– Поверьте, преподобный отец, – сказала она, – я очень сожалею, что потревожила вас; меньше всего я этого хотела. Я надеялась, что смогу выйти тихонько, крадучись, как и вошла; и раз уж вы не замечали, что я за вами слежу, так это все равно что я и не следила вовсе. Конечно, подглядывать за вами – дурной поступок, не отрицаю. Но, ваше преподобие, может ли простая, слабая женщина сопротивляться любопытству? Мне так хотелось узнать, что вы делаете, я не могла хоть одним глазком не глянуть, так, чтобы никто об этом не узнал. Ну вот, раз уж сеньора Хасинта пришла посидеть у кровати барышни, я и осмелилась пробраться в чулан. Не желая мешать вам, я поначалу только приложилась к замочной скважине, но так ничего не было видно, вот я и отодвинула засов и, пока вы стояли спиной к алькову, проскочила внутрь тихонько, бесшумно. А там улеглась удобно за пологом, но тут вы меня заметили и схватили прежде, чем я успела добежать до чулана. Чистую правду вам говорю, святой отец, и тысячу раз молю простить мне такую дерзость…
Пока она говорила, аббат успел прийти в себя и ограничился тем, что прочел грешнице нотацию о вреде любопытства и о низости подглядывания. Флора заявила, что раскаивается, никогда более такого делать не станет, и собиралась уже, присмиренная и оробевшая, вернуться в спальню Антонии, как вдруг дверь чулана распахнулась настежь, и вбежала Хасинта, бледная, едва дыша.
– Ох, отче! Отче! – вопила она прерывающимся от ужаса голосом. – Что мне делать! Что делать! Безобразие какое! Одни сплошные несчастья! Сплошные мертвецы да умирающие! Ох! Я схожу с ума! Я с ума сойду!
– Говорите же! Говорите! – хором вскричали Флора и монах. – Что случилось? В чем дело?
– Ох! В жизни больше не допущу покойников в своем доме! Какая-то ведьма, наверно, заколдовала и меня, и все вокруг! Бедная донья Антония! Лежит и мучается от конвульсий, точно как те, что убили ее мать! Верно призрак сказал ей! Ей-богу, правду сказал призрак!
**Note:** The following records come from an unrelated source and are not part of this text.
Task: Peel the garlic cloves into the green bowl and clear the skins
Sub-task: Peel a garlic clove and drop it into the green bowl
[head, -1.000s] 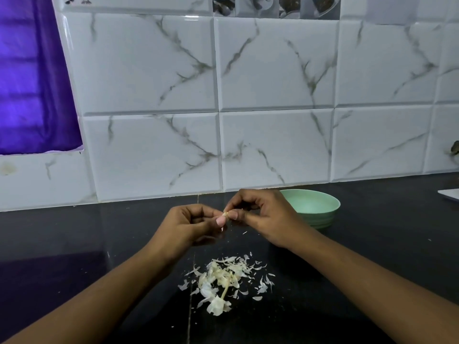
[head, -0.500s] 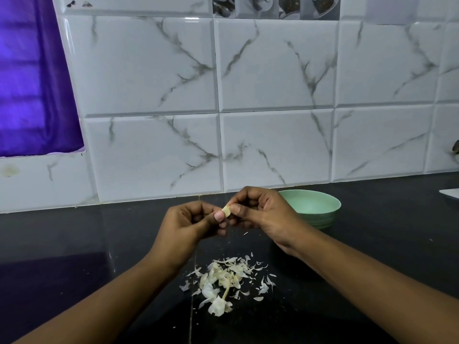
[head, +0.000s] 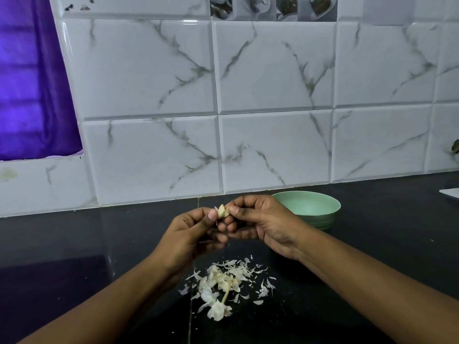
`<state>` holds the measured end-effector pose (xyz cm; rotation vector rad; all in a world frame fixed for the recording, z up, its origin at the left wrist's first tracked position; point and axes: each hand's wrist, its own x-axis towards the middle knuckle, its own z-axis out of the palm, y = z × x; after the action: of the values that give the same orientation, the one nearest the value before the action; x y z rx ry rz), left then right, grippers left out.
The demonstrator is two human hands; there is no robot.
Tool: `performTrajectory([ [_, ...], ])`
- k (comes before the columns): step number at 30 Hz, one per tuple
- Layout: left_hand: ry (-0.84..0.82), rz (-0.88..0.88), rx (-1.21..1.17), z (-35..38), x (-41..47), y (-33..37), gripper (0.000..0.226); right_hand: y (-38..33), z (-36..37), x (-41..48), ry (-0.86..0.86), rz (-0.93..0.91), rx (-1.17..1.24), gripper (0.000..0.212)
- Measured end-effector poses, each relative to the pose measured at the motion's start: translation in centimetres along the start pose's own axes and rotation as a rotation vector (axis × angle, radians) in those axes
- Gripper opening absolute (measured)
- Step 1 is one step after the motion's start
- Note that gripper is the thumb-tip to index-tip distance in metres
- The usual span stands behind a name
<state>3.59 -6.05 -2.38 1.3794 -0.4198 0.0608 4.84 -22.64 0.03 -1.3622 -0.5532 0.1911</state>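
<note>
The person is holding both hands up over a black countertop (head: 69, 244), close to the tiled wall (head: 273, 83), and the two hands are meeting at their fingertips. The left hand (head: 188, 234) is curling its fingers inward and pressing its thumb against the left side of a small pale garlic clove (head: 222, 211). The right hand (head: 263, 219) is pinching the same clove from the other side with thumb and forefinger, while its remaining fingers are folding underneath and touching those of the left hand. The clove is sitting upright between the two thumbs, with a thin flap of skin standing away from its top. It is hanging above the counter, to the left of the green bowl (head: 325, 219) and apart from it. The bowl is standing on the counter just behind the right hand, near the foot of the wall; whether anything is lying inside it cannot be told from this angle. Nearer the person, between the two forearms, a loose pile of garlic skins (head: 223, 284) is lying on the counter, with a pale stalk and larger white pieces at its near end and small flakes scattering round its right side. A purple curtain (head: 32, 83) is hanging at the far left, and the corner of a flat white object (head: 450, 193) is showing at the right edge.
</note>
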Motion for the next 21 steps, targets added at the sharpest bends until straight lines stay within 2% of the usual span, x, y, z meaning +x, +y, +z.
performTrajectory([
  [4,-0.013,-0.045,-0.028,0.38,0.02,-0.21,0.027,0.07,-0.06,0.02,0.01,0.005,-0.015,0.006],
  [10,0.015,-0.089,-0.027,0.38,0.09,-0.38,0.038,0.31,0.03,0.09,0.066,-0.071,-0.17,0.005],
  [21,0.052,-0.14,0.168,0.5,-0.02,-0.05,0.062,0.44,-0.15,0.17,0.142,-0.078,-0.355,0.007],
])
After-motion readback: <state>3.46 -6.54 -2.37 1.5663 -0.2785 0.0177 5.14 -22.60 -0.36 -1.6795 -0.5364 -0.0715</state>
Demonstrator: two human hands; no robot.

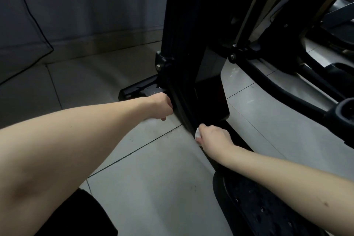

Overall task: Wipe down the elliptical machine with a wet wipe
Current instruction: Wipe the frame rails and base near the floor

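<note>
Inside right grip [212, 136]: wet wipe [197, 134], bunched, pinched tight, pressed against elliptical machine [183, 74] low down. Wipe soft, light, likely slick; best held as wad. Left grip [161, 106] curled round machine edge.

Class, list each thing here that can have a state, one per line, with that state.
Left hand: grips the frame.
Right hand: holds the wipe.
Wipe: bunched, pressed against the frame.
Frame: upright on the floor.
Pedal: no foot on it.
</note>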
Флора опрометью кинулась в комнату своей госпожи, Амброзио – за ней, весь дрожа от надежды и тревоги. Хасинта не преувеличила: Антонию скручивали судороги одна за другой, и они напрасно пытались облегчить ее муки. Монах спешно отправил Хасинту в аббатство с поручением привести отца Пабло, не теряя ни мгновения.
– Я за ним схожу, – ответила Хасинта, – скажу, чтобы шел сюда; но что касается меня, не ждите! Этот дом проклят, и хоть сожгите меня, ни за что сюда больше и ногой не ступлю.
С этим она отправилась в монастырь и передала отцу Пабло приказание аббата. Затем явилась к старине Симону Гонсалесу и объявила, что останется у него, покуда он не станет ее мужем, а его дом – их общим домом.
Отец Пабло, как только увидел Антонию, сразу сказал, что надеяться не на что. Судороги длились около часа; но ее мучения были не сильнее тех, что испытывал аббат, слушая, как она стонет. Каждый приступ пронзал его сердце, словно кинжал, и он тысячу раз проклял себя за то, что согласился на эту варварскую затею. Однако час прошел, припадки мало-помалу ослабевали, возбуждение Антонии утихало, но она чувствовала, что конец близок и ничто не спасет ее.
– Достойный Амброзио, – сказала она слабым голосом, припав губами к его руке, – теперь я могу свободно высказать свою сердечную благодарность за вашу доброту и заботу. Еще час, и меня не станет. Поэтому я могу признаться вам прямо, что отказаться от общения с вами было мне тяжело, но такова была воля моей родительницы, и я не смела ослушаться… Я умираю без грусти: лишь немногие оплачут мой уход – и лишь о немногих пожалею я, оставляя их. Среди этих немногих более всего огорчает меня разлука с вами; но мы встретимся, Амброзио! Однажды мы встретимся на небесах, там дружба наша возобновится, и матушка будет смотреть на нас с удовольствием!
Она умолкла. Аббат содрогнулся, когда она упомянула об Эльвире. Антония поняла проявление его эмоций по-своему.